Workers from the public sector are more likely to take a claim to an employment tribunal than private sector workers, according to research carried out by commercial law firm, EMW.
The findings come from an analysis of national statistics and all employment appeal tribunals.
It showed that last year 37% of employment appeals were from the public sector whereas in 2006 it was only 30%.
That is a 24% rise in five years. This is despite the public sector only employing 22% of the UK workforce.
Public sector employment tribunals are expected to rise further
According to EMW, public sector employers will face further rises in employment claims over the coming year after the Government plans to cut jobs begin to be implemented.
Tensions will start to rise between workers in the public sector and their employers as redundancies, benefit cuts and active performance management start to take their toll.

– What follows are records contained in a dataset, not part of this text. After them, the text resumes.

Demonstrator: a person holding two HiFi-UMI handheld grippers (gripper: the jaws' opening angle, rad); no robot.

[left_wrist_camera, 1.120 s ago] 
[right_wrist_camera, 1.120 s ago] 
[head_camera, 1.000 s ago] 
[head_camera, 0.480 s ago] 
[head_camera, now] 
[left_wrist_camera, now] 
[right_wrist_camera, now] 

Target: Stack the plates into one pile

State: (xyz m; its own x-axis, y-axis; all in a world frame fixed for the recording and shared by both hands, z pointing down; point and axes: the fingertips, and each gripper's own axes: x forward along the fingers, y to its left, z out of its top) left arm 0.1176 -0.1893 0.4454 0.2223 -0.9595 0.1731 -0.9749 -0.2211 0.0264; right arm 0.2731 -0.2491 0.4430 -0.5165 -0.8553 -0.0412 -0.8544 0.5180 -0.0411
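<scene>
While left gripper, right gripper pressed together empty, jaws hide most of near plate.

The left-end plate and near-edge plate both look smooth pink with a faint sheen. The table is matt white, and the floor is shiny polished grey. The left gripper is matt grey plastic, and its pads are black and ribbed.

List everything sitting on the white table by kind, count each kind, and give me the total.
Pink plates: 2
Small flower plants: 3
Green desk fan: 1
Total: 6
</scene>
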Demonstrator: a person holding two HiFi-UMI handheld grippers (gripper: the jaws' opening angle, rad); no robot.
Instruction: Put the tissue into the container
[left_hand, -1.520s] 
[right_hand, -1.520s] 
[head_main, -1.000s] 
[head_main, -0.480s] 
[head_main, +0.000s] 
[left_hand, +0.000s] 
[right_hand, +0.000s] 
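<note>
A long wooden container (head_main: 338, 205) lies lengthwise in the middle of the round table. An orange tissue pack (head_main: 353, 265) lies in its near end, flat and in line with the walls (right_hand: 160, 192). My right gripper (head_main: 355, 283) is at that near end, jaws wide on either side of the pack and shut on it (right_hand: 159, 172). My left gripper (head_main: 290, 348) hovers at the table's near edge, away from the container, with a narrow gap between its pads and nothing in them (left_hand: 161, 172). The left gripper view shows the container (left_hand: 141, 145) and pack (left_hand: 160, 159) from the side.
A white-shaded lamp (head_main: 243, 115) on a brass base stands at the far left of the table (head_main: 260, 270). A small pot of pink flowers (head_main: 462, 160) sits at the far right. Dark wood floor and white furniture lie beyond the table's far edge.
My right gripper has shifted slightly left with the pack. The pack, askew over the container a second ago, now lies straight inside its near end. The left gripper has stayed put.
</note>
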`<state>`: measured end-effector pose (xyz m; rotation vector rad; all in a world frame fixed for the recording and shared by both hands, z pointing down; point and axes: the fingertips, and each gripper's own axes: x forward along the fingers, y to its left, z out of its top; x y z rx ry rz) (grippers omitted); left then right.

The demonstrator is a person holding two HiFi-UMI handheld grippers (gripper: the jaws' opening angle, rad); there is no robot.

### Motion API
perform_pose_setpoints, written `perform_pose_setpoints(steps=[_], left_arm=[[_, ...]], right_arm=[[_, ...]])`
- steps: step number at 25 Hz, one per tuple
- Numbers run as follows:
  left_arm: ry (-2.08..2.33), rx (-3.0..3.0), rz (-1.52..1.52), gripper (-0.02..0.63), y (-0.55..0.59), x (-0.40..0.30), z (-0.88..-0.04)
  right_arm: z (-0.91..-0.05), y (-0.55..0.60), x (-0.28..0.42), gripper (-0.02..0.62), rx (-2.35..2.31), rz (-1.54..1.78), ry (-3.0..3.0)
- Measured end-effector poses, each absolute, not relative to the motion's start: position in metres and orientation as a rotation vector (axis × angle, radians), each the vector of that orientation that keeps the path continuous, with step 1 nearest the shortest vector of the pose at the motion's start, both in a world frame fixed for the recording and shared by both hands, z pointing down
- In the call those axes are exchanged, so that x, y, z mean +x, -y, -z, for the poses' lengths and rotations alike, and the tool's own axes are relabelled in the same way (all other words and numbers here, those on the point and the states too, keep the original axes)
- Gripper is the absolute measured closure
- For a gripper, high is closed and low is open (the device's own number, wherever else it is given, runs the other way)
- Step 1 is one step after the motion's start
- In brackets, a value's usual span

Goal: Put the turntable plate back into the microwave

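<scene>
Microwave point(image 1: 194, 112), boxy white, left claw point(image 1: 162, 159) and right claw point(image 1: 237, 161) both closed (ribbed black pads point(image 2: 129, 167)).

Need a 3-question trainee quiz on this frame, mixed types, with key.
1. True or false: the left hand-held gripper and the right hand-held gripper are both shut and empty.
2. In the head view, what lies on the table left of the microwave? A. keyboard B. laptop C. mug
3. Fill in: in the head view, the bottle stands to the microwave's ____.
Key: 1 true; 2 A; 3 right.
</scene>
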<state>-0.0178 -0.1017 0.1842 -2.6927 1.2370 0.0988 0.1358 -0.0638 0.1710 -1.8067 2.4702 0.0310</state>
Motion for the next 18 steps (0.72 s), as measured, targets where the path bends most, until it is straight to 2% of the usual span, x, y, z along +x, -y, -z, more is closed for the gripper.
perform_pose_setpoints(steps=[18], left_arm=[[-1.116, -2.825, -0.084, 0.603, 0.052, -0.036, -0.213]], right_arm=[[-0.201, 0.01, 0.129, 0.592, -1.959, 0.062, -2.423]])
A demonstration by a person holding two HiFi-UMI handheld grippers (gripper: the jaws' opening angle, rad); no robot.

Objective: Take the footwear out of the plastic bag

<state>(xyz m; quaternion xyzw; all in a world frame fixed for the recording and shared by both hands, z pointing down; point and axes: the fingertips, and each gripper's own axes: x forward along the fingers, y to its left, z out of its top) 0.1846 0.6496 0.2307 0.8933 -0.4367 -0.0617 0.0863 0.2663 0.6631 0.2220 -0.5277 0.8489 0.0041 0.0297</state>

Tough economic conditions may play their part
The principal in the employment team at EMW, Louise Holder, says public sector employers already have more employment appeals than their private sector counterpart, and with many of their workers fearing they will find it difficult to get another job, the number of claims is likely to go up.
She said: “Many of these claims will be from public sector workers who have been made redundant. People are much more likely to bring unfair dismissal claims during tough economic conditions, particularly if they feel that their prospects of getting another job quickly are slim. With more public sector job cuts on the way, this could be the tip of the iceberg.”
Employees have to do more for less money
She also thinks that the introduction of active performance management, which is likely to lead to employees being made to work harder for less money and job security, could see employers taken to Court.
She said: “At the same time, the public sector is expected to start putting in place efficiency drives with performance targets that are likely to be tougher and monitored more rigorously. Some employees who are not used to this could see this as a form of bullying while those who are made redundant could file for unfair dismissal.”